EXERCISE INSTRUCTIONS: Once the line containing "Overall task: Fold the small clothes" is found, please copy it and all lines after it through the end of the records, exactly, leaving out pictures.

[Items from a data source]
-- Opening Marker --

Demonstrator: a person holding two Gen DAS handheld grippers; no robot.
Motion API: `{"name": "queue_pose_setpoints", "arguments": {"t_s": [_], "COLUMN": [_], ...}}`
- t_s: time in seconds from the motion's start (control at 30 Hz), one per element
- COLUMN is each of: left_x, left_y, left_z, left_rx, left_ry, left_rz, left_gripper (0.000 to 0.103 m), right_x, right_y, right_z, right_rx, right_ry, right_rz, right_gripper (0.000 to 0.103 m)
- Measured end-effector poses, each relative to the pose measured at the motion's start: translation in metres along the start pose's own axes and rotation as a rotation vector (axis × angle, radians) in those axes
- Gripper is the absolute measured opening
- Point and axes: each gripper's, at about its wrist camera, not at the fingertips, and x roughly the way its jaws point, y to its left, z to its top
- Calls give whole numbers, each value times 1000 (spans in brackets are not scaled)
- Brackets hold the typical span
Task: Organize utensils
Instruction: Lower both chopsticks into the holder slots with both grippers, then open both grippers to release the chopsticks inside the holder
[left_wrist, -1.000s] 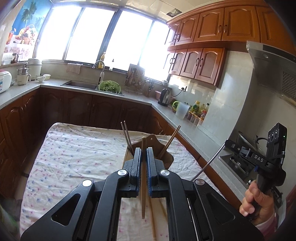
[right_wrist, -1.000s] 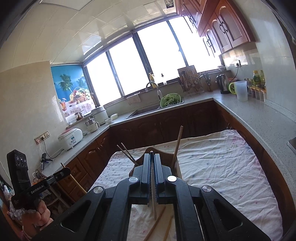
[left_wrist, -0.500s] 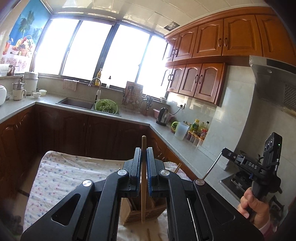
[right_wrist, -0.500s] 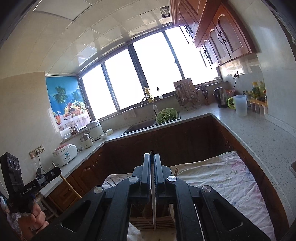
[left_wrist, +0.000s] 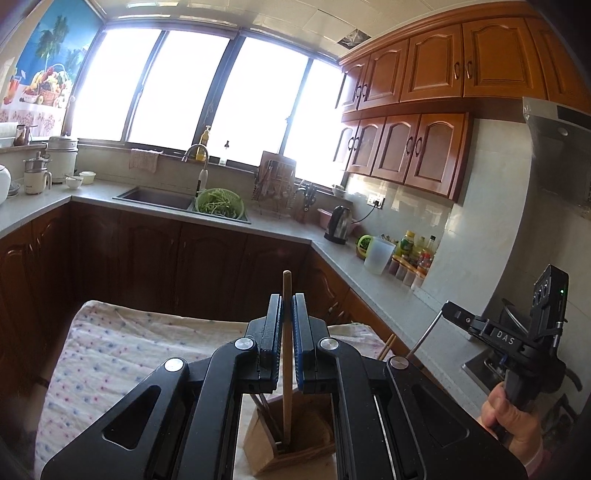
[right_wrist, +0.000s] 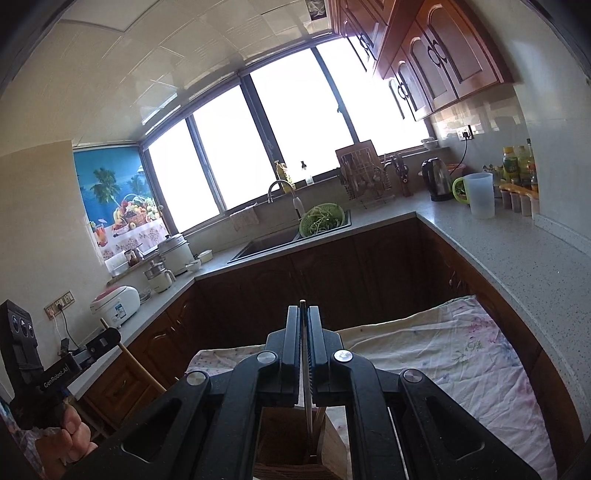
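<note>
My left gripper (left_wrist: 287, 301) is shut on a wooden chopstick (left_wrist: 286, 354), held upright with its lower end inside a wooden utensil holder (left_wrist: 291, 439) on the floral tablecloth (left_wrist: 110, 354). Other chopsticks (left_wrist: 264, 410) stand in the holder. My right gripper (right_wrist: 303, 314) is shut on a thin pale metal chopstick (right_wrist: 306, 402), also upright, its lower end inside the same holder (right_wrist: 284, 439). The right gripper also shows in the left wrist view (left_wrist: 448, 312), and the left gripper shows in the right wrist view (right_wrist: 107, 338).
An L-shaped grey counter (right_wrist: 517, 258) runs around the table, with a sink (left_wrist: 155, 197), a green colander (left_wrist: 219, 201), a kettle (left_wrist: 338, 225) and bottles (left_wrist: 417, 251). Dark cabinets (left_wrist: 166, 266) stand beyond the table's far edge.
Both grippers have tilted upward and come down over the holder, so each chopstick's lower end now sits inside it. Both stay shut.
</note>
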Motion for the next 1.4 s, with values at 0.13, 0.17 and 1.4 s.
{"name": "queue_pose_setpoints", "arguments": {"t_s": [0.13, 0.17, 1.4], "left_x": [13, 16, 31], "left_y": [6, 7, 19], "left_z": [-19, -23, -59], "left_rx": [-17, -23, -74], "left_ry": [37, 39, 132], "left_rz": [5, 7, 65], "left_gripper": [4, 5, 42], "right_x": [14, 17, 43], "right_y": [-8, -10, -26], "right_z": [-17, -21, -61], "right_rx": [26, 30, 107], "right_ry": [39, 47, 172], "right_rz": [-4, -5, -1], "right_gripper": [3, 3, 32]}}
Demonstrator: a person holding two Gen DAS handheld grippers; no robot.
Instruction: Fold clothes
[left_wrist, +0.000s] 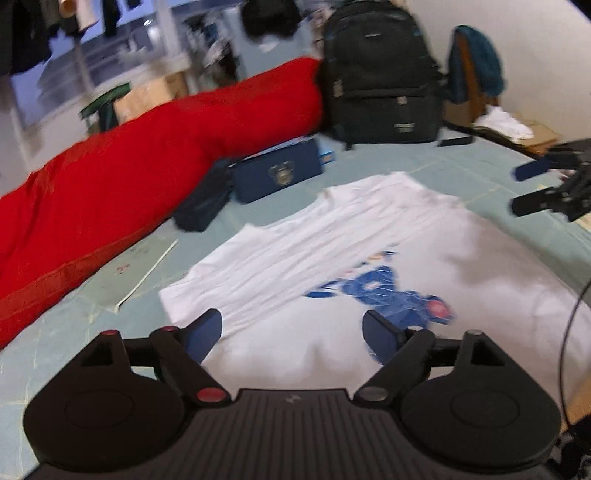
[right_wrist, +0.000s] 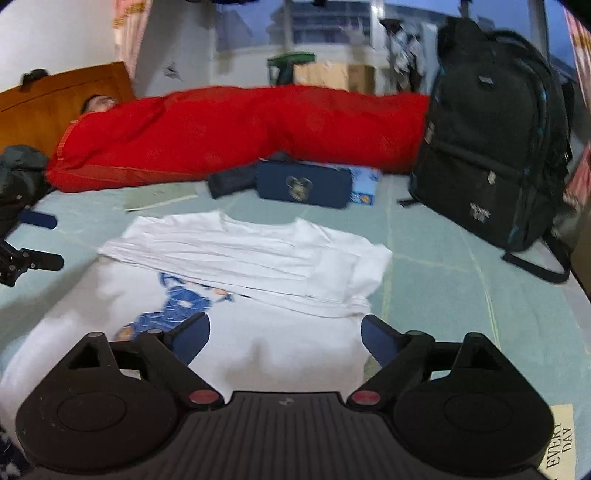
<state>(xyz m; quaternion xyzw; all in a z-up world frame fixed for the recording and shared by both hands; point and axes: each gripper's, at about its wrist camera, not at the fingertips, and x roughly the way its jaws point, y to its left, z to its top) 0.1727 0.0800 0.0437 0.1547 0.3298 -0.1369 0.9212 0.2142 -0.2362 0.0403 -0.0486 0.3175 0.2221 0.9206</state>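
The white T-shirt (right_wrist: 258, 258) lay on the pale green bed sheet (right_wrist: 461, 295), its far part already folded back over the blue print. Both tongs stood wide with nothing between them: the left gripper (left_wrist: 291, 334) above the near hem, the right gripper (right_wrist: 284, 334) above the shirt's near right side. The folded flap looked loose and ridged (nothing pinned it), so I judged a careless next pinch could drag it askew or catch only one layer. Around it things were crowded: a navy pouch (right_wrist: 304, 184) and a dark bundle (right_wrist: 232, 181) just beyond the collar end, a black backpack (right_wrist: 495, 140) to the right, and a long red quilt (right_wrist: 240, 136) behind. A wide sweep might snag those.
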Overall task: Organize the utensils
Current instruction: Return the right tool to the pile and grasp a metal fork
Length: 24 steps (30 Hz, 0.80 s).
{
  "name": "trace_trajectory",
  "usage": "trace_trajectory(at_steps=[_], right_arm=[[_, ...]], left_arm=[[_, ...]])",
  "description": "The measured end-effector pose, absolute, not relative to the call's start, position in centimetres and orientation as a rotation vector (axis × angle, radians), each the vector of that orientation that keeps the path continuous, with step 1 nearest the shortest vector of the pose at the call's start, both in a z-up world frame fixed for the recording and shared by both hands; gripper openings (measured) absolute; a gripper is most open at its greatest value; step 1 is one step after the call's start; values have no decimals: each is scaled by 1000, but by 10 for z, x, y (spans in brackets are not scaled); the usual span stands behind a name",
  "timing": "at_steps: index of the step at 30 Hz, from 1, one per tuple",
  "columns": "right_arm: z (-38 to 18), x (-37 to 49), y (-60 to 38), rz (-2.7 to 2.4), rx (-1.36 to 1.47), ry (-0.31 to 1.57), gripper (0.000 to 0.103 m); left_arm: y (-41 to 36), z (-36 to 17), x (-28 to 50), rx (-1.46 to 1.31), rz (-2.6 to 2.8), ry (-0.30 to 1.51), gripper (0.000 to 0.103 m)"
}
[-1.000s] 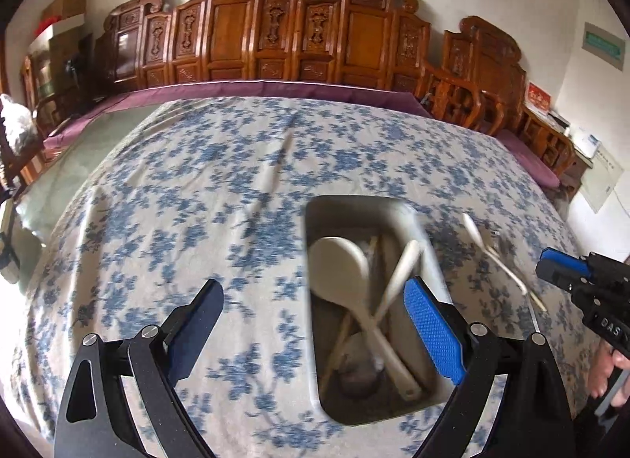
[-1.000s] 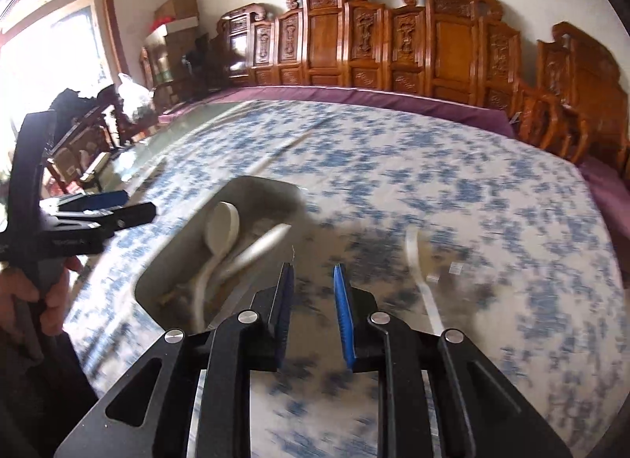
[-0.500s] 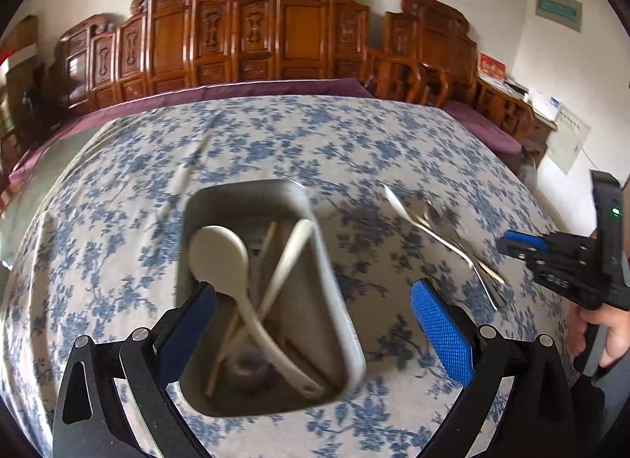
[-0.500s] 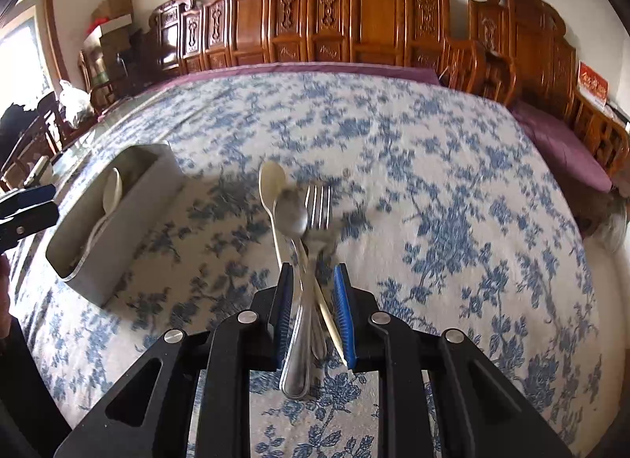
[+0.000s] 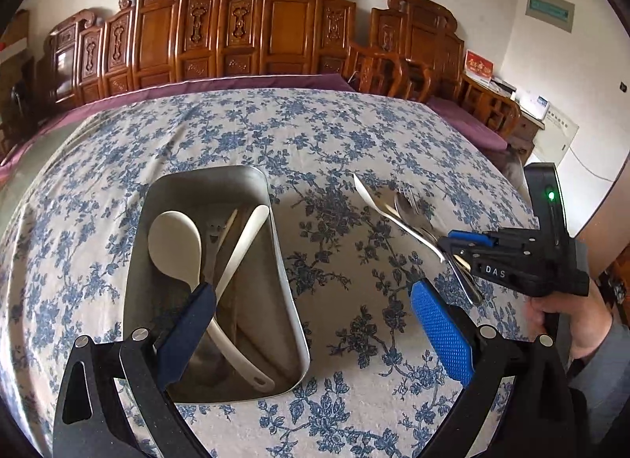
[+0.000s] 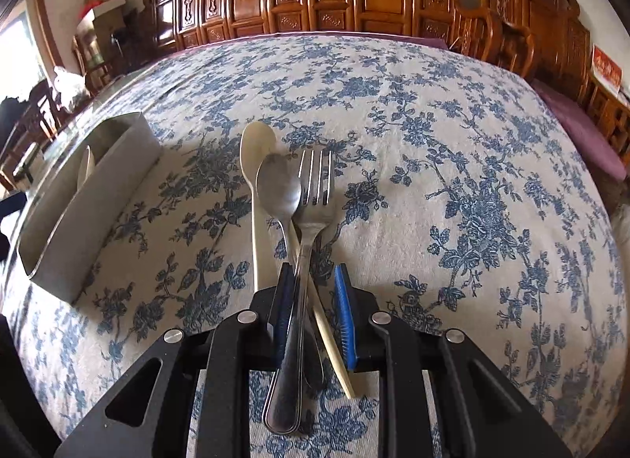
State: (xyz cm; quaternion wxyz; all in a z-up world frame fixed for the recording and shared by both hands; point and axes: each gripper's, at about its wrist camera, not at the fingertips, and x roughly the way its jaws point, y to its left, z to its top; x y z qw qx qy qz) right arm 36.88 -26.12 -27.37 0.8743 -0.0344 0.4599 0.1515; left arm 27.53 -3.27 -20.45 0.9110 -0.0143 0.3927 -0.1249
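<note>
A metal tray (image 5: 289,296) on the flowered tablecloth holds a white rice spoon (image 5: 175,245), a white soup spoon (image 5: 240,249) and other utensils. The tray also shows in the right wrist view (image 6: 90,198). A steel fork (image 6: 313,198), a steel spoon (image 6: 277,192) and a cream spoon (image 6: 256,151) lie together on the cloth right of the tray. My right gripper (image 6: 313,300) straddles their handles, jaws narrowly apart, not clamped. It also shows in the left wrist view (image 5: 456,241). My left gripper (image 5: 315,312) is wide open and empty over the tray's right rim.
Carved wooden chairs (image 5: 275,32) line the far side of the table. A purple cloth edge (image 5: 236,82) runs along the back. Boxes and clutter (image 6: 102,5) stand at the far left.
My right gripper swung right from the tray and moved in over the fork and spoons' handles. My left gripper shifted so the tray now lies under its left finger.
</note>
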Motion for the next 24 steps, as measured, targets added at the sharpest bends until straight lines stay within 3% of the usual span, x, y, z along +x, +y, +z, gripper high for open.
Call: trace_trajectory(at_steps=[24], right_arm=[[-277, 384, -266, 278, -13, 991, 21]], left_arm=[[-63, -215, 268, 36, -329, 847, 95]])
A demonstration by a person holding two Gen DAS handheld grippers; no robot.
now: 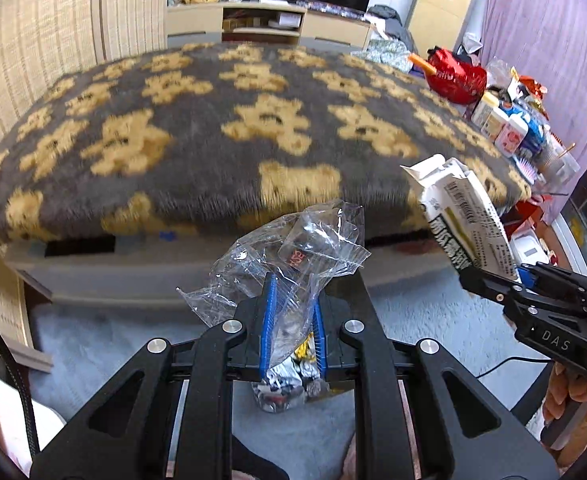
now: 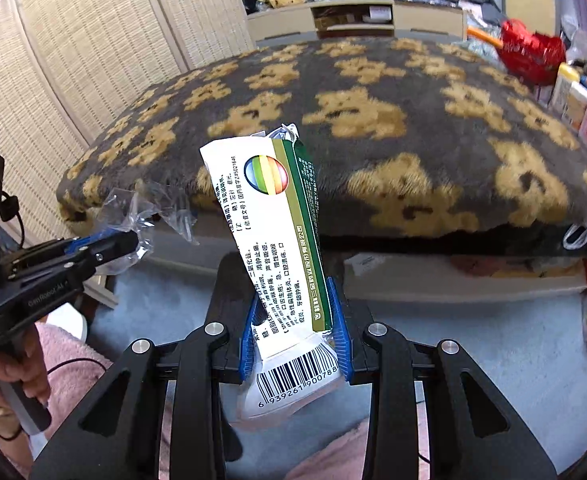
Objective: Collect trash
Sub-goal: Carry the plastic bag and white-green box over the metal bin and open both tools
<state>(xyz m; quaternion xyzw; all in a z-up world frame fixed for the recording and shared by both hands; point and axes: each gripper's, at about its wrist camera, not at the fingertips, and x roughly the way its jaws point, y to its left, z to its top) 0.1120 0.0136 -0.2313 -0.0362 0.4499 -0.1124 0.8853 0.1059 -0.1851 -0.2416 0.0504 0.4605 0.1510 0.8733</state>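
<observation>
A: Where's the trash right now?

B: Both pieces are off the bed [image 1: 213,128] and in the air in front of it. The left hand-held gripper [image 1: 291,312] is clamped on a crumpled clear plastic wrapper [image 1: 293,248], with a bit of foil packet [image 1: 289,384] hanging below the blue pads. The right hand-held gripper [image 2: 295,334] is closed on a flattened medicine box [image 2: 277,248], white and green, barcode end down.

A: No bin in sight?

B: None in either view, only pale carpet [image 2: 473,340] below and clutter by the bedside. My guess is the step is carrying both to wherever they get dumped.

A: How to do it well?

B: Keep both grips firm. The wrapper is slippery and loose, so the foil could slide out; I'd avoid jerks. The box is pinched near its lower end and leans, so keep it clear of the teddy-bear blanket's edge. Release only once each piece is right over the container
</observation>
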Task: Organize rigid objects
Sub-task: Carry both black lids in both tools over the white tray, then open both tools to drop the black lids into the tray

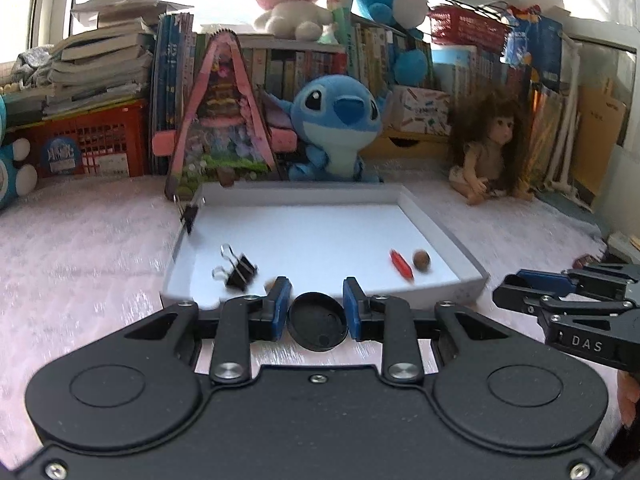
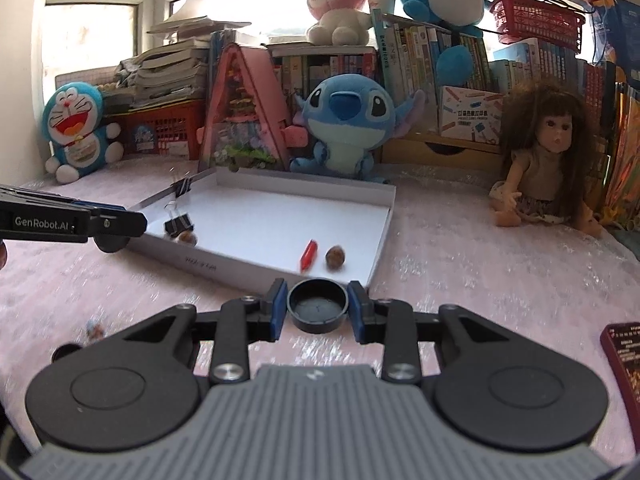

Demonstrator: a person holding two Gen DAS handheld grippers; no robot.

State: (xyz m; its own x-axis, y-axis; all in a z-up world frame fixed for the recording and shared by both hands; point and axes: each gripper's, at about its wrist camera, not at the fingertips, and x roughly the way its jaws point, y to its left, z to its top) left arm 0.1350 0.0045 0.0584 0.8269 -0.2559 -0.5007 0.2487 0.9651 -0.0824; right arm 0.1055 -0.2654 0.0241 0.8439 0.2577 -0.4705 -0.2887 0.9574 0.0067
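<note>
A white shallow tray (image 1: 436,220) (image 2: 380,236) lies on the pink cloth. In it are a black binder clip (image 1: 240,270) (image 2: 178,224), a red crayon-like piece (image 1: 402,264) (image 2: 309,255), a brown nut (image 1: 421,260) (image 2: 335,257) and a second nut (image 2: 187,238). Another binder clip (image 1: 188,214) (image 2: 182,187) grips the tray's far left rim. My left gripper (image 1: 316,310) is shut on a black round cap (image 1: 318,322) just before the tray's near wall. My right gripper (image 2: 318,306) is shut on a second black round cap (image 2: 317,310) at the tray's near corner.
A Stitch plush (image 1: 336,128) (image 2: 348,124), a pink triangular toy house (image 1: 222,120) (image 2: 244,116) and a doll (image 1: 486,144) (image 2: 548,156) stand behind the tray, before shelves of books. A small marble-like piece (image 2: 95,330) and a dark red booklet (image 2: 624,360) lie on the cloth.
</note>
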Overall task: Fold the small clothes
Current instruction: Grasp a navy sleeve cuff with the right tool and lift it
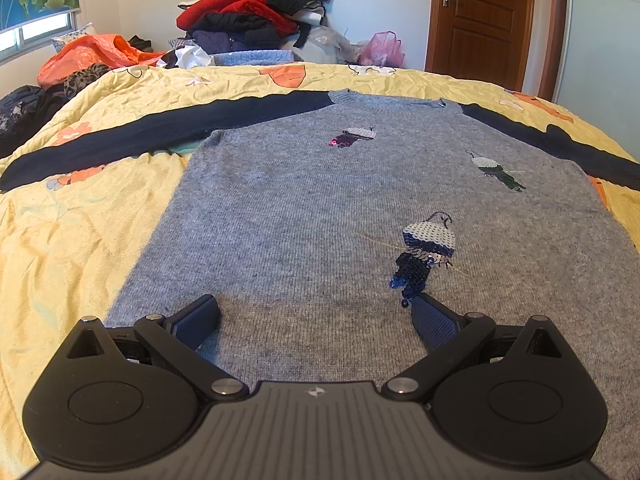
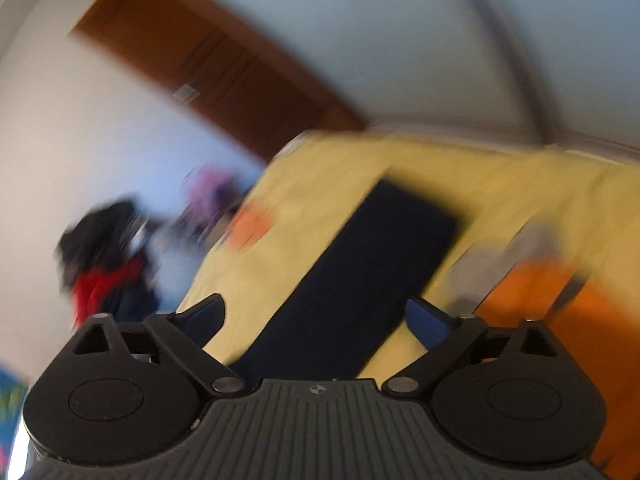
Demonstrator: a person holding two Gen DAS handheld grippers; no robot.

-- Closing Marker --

ANSWER BOX:
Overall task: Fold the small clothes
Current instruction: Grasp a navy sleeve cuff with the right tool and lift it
Demonstrator: a person holding two Gen DAS handheld grippers; no robot.

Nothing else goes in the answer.